Friday, October 05, 2018

CELEBRITY FRIDAY: Openly Gay MacArthur "Genius" Fellow Gregg Gonsalves

The 2018 MacArthur Fellows were announced yesterday and at least one of the "genius grant" winners is openly gay: Gregg Gonsalves, a well-known HIV/AIDS activist who was instrumental in the AIDS Coalition to Unleash Power (ACT-UP) in the 1990s. More recently he has become a global health advocate and received  a Ph.D. in epidemiology from Yale University in 2017.

The official summary of Dr. Gonsalves' work from the MacArthur Foundation is:
Gregg Gonsalves is an epidemiologist and global health advocate integrating his experiences as a community activist with quantitative analysis and operations research to improve responses to global public health challenges. For nearly three decades, Gonsalves was an HIV/AIDS activist, working with domestic and international organizations such as AIDS Coalition to Unleash Power (ACT UP) and the AIDS and Rights Alliance for Southern Africa. His efforts to connect the HIV/AIDS community with top-tier researchers and scientists were a critical catalyst to fundamental advances in scientific knowledge of the disease. These experiences deeply informed his later training in epidemiology and current efforts to optimize the effectiveness of health programs for epidemic diseases, particularly within poor and marginalized communities. 
Using a variety of quantitative approaches and operations research modeling, Gonsalves has determined how to identify hot spots for HIV testing in real time in order to maximize identification of undiagnosed HIV-positive persons; shed light on ways to minimize dropout of HIV-positive patients at key points in the care continuum; and assessed the epidemiological costs of emerging epidemics of HIV in the United States due to intravenous drug use and lack of needle exchange programs.
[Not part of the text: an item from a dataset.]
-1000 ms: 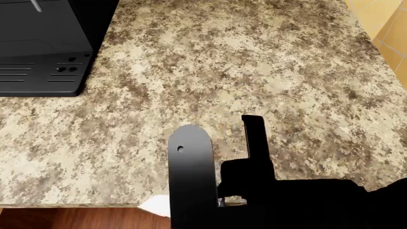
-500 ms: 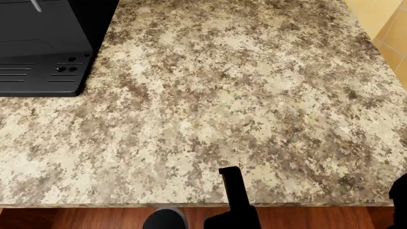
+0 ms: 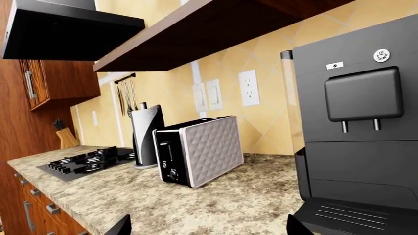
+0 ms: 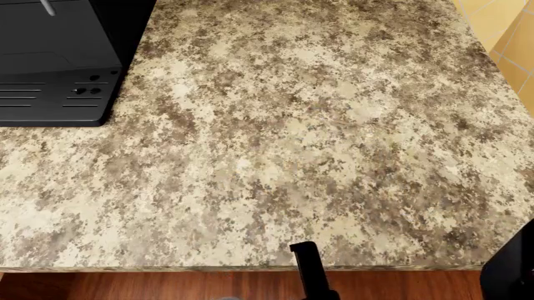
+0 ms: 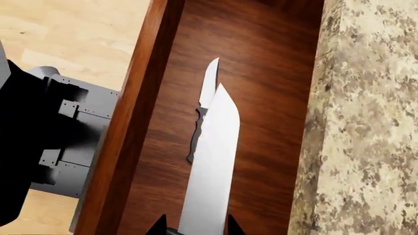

In another line of research, Gonsalves examined the link between high rates of sexual violence against women living in informal settlements in Cape Town, South Africa, and the lack of indoor sanitation—the remote location of facilities left women vulnerable to attacks. He developed a mathematical model that determined the optimal number of new facilities and demonstrated that sanitation investments by the city would significantly reduce instances of sexual violence as well as their associated costs. 
Gonsalves co-founded the Global Health Justice Partnership (GHJP), an interdisciplinary initiative between the schools of law and public health at Yale University, to further advance human rights and social justice perspectives in public health and legal research, practice, and teaching. Working in cooperation with local nongovernmental organizations, GHJP mobilizes research and evidence around pressing health issues and translates that evidence into action. For example, GHJP and colleagues in South Africa documented the failure of mining companies and the South African government to compensate families for tuberculosis (TB) and silicosis acquired in the mines, and they continue to advocate for policy reform based on their comparative research. Currently, GHJP is working with organizations in Brazil to investigate the role of the war on drugs and high incarceration rates on the community burden of TB as well as advocacy for wider availability of hepatitis C treatment in U.S. prisons. Through these initiatives, Gonsalves is training a new generation of researchers who, like himself, work across public health and human rights sectors, scholarly research, and activism to correct disparities in global public health.